§ **Exercise directions**
Give back all of the data exactly. Leave nothing out.

§ **Dataset excerpt**
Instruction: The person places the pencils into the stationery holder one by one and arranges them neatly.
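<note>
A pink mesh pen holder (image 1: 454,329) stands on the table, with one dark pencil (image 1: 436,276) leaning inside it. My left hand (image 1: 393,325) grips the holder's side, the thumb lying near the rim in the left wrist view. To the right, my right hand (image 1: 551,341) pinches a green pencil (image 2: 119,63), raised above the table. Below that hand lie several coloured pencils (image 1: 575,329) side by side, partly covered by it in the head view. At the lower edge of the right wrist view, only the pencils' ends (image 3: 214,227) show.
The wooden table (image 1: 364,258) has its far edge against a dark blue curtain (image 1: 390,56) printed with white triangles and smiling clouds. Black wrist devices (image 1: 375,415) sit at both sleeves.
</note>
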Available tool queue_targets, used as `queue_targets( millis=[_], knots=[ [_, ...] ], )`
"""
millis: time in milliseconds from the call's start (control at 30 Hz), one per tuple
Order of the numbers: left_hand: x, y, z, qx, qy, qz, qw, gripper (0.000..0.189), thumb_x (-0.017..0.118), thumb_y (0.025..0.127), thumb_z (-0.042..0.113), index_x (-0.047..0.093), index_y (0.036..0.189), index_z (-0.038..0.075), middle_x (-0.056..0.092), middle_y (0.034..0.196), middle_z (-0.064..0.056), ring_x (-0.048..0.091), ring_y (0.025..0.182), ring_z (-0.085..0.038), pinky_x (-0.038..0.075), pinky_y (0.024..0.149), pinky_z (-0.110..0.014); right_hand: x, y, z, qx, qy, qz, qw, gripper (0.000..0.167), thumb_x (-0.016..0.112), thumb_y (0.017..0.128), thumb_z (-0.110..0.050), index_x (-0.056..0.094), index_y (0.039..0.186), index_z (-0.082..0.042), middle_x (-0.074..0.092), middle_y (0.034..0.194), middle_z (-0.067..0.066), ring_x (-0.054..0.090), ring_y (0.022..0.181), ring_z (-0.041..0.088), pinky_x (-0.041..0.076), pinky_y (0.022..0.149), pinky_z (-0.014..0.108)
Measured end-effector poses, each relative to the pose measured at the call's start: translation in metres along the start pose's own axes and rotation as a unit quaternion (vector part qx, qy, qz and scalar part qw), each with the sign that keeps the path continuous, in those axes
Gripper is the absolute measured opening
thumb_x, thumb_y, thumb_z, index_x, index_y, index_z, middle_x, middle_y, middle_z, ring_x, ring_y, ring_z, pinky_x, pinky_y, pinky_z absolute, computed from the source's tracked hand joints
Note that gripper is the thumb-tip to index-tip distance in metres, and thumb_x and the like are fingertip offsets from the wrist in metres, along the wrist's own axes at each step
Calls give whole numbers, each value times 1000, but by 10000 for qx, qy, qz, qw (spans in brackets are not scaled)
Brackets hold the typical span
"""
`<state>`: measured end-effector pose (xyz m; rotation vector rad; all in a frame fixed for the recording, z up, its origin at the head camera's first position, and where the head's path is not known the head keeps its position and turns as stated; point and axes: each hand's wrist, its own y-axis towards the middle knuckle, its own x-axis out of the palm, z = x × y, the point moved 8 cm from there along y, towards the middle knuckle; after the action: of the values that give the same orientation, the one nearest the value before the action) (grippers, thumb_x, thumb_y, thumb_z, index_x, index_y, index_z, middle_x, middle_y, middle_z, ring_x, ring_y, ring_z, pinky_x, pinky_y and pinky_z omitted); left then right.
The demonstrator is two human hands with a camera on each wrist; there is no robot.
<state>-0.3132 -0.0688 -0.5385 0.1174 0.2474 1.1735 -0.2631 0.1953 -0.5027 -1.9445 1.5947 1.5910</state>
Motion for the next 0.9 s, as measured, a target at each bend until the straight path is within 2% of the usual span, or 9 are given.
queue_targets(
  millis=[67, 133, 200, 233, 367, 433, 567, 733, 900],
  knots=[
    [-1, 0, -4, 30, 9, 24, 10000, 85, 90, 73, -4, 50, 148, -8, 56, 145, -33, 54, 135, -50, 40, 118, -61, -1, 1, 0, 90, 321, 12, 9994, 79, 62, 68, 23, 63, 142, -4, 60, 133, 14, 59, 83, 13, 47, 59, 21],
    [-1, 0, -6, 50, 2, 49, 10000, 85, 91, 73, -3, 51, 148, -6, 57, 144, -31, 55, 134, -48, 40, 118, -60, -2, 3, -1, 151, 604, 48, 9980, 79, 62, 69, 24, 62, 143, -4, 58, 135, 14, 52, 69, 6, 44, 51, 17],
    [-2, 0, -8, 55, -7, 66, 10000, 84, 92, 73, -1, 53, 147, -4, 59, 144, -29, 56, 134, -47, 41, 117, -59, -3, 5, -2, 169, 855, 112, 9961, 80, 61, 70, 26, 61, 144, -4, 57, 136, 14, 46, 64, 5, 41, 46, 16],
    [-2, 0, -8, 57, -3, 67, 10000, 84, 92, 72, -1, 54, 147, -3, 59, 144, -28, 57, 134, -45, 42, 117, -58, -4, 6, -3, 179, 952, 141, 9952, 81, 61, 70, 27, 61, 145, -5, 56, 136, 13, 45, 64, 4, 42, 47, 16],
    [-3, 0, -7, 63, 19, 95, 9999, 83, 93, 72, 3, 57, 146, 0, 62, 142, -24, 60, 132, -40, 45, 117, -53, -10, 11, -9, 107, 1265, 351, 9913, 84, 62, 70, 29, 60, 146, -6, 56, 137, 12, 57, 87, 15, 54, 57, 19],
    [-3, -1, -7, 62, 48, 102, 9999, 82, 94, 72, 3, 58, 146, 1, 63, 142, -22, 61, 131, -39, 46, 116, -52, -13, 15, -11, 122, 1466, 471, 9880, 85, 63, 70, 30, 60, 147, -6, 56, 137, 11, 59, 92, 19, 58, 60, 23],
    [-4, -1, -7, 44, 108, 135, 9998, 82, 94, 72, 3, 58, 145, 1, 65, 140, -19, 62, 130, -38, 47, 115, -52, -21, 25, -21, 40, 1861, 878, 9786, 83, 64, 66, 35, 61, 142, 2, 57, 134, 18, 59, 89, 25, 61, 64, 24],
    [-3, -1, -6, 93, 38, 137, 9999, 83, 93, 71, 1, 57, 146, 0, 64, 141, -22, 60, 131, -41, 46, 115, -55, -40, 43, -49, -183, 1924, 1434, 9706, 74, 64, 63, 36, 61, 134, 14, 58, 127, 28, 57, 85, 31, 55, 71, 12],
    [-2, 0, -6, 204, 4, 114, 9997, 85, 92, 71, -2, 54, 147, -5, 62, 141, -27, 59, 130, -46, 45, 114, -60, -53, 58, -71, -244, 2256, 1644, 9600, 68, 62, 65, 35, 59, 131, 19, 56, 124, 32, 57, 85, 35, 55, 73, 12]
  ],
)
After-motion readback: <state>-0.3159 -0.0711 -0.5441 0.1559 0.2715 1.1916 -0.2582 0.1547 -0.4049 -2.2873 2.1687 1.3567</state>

§ **Answer below**
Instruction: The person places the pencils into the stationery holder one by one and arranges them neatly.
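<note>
A pink mesh pen holder (image 1: 454,329) stands on the table, with one dark pencil (image 1: 436,276) leaning inside it. My left hand (image 1: 393,325) grips the holder's side, the thumb lying near the rim in the left wrist view. To the right, my right hand (image 1: 551,341) pinches a green pencil (image 2: 119,63), raised above the table. Below that hand lie several coloured pencils (image 1: 575,329) side by side, partly covered by it in the head view. At the lower edge of the right wrist view, only the pencils' ends (image 3: 214,227) show.
The wooden table (image 1: 364,258) has its far edge against a dark blue curtain (image 1: 390,56) printed with white triangles and smiling clouds. Black wrist devices (image 1: 375,415) sit at both sleeves.
</note>
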Available tool queue_targets, used as `queue_targets( millis=[_], knots=[ [_, ...] ], )`
"""
millis: time in milliseconds from the call's start (control at 30 Hz), one per tuple
Order of the numbers: left_hand: x, y, z, qx, qy, qz, qw, gripper (0.000..0.189), thumb_x (-0.017..0.118), thumb_y (0.025..0.127), thumb_z (-0.042..0.113), index_x (-0.047..0.093), index_y (0.036..0.189), index_z (-0.038..0.075), middle_x (-0.056..0.092), middle_y (0.034..0.196), middle_z (-0.064..0.056), ring_x (-0.048..0.091), ring_y (0.025..0.182), ring_z (-0.085..0.038), pinky_x (-0.038..0.075), pinky_y (0.024..0.149), pinky_z (-0.110..0.014); right_hand: x, y, z, qx, qy, qz, qw, gripper (0.000..0.167), thumb_x (-0.016..0.112), thumb_y (0.017..0.128), thumb_z (-0.110..0.050), index_x (-0.056..0.094), index_y (0.039..0.186), index_z (-0.082..0.042), middle_x (-0.074..0.092), middle_y (0.034..0.194), middle_z (-0.067..0.066), ring_x (-0.054..0.090), ring_y (0.022..0.181), ring_z (-0.041..0.088), pinky_x (-0.041..0.076), pinky_y (0.022..0.149), pinky_z (-0.014..0.108)
Measured end-effector poses, each relative to the pose measured at the call's start: translation in metres along the start pose's own axes and rotation as a unit quaternion (vector part qx, qy, qz and scalar part qw), each with the sign that keeps the path continuous, in those axes
Gripper is the absolute measured opening
thumb_x, thumb_y, thumb_z, index_x, index_y, index_z, middle_x, middle_y, middle_z, ring_x, ring_y, ring_z, pinky_x, pinky_y, pinky_z absolute, computed from the source's tracked hand joints
Note that gripper is the thumb-tip to index-tip distance in metres, and thumb_x and the like are fingertip offsets from the wrist in metres, along the wrist's own axes at each step
Calls give whole numbers, each value times 1000, but by 10000 for qx, qy, qz, qw (spans in brackets are not scaled)
Brackets hold the typical span
"""
`<state>`: measured end-effector pose (xyz m; rotation vector rad; all in a frame fixed for the recording, z up, its origin at the head camera's first position, and where the head's path is not known the head keeps its position and turns as stated; point and axes: each hand's wrist, its own y-axis towards the middle knuckle, its own x-axis out of the palm, z = x × y, the point moved 8 cm from there along y, towards the middle knuckle; after the action: of the values that give the same orientation, the one nearest the value before the action) (grippers, thumb_x, thumb_y, thumb_z, index_x, index_y, index_z, middle_x, middle_y, middle_z, ring_x, ring_y, ring_z, pinky_x, pinky_y and pinky_z omitted); left then right.
The demonstrator is two human hands with a camera on each wrist; there is no robot.
<state>-0.3132 -0.0688 -0.5385 0.1174 0.2474 1.1735 -0.2631 0.1953 -0.5027 -1.9445 1.5947 1.5910</state>
Motion for the next 0.9 s, as measured, a target at each bend until the straight path is within 2% of the usual span, or 9 are given.
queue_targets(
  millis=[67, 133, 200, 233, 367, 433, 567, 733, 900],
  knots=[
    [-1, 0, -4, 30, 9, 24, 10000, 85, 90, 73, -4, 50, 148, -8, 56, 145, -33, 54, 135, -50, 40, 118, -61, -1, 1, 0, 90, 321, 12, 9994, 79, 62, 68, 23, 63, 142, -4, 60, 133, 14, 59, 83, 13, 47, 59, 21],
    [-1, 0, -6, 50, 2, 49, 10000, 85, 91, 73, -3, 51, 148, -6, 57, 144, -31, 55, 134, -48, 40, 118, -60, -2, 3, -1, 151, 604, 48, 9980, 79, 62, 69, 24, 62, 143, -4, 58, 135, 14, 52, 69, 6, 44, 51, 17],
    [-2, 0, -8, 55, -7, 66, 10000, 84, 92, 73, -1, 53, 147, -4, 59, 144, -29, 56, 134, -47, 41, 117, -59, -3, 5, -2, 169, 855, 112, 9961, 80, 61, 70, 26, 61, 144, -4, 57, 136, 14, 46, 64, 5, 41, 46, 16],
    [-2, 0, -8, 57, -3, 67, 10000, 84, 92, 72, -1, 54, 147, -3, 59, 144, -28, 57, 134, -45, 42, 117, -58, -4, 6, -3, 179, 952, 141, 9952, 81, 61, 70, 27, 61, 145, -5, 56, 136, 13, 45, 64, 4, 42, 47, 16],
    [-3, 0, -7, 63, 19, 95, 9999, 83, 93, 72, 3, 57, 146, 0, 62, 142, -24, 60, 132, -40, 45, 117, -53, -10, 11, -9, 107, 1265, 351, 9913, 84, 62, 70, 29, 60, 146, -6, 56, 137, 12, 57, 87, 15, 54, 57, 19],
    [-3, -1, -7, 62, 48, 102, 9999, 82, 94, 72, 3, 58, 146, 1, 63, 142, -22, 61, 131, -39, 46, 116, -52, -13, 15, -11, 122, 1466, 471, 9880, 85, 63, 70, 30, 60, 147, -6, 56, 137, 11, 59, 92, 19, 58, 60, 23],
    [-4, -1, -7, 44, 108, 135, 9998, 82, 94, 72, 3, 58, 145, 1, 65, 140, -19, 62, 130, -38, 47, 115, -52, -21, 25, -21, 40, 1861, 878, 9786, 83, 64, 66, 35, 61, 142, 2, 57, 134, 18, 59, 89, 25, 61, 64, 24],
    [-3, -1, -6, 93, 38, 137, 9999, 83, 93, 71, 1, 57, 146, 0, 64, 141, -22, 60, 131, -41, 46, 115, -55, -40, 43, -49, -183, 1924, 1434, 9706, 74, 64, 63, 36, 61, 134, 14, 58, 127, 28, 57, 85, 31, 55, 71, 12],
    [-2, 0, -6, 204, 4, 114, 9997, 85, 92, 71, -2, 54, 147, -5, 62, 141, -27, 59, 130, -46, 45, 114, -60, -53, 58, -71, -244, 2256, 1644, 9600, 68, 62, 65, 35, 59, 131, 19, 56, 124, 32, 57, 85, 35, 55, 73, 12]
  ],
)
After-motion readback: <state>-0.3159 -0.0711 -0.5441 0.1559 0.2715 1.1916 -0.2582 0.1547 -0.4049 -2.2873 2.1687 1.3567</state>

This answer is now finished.